**Work to be completed**
Scan the listing for the word "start", and copy out each line where it is found.

**Data provided**
========

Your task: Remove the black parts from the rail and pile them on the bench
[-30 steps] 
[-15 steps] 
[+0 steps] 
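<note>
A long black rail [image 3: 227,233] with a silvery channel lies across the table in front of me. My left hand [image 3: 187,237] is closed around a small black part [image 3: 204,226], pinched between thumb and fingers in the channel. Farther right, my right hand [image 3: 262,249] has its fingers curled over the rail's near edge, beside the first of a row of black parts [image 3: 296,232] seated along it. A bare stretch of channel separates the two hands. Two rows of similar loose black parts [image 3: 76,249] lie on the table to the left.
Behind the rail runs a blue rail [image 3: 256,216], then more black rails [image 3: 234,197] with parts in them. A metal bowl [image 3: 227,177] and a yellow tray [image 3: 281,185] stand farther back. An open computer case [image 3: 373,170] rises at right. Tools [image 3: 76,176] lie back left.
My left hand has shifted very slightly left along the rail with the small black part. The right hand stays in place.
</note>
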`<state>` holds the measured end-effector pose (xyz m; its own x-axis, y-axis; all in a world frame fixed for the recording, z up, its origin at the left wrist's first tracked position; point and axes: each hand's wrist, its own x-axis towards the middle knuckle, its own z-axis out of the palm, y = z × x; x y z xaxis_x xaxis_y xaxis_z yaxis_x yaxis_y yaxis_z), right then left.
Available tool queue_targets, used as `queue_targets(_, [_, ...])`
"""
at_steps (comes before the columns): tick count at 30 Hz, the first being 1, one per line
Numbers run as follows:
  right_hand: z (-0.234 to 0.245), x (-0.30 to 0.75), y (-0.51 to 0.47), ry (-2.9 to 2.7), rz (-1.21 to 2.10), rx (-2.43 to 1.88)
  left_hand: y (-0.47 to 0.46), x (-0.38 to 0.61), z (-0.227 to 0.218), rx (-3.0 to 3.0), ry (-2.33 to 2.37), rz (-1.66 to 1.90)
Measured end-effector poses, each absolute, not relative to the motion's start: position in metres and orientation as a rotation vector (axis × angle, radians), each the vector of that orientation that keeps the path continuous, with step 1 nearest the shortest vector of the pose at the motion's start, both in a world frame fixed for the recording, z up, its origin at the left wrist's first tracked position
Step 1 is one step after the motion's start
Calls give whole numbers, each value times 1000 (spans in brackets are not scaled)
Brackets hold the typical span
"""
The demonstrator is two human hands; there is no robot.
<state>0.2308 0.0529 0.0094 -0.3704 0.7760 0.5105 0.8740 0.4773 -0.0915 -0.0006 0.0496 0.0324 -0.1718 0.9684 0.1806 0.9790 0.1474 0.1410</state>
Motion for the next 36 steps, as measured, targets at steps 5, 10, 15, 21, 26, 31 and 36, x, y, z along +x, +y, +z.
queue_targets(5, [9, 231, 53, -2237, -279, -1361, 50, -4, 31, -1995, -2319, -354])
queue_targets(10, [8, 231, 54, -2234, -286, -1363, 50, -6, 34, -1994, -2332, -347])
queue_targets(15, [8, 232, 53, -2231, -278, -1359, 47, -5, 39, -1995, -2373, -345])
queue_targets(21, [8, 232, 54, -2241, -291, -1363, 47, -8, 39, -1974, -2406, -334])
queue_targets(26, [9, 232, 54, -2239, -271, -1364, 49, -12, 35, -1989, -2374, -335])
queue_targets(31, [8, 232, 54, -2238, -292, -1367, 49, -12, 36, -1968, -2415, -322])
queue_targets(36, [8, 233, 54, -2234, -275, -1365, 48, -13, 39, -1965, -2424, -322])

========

**Result of the exercise**
Measured end-effector poses, each absolute, not relative to the motion's start: position in metres and orientation as a rotation vector (axis × angle, radians), each the vector of that orientation that keeps the path continuous, with step 1 nearest the shortest vector of the pose at the motion's start, both in a world frame fixed for the recording, z up, its origin at the left wrist's first tracked position
Step 1 is one step after the motion's start

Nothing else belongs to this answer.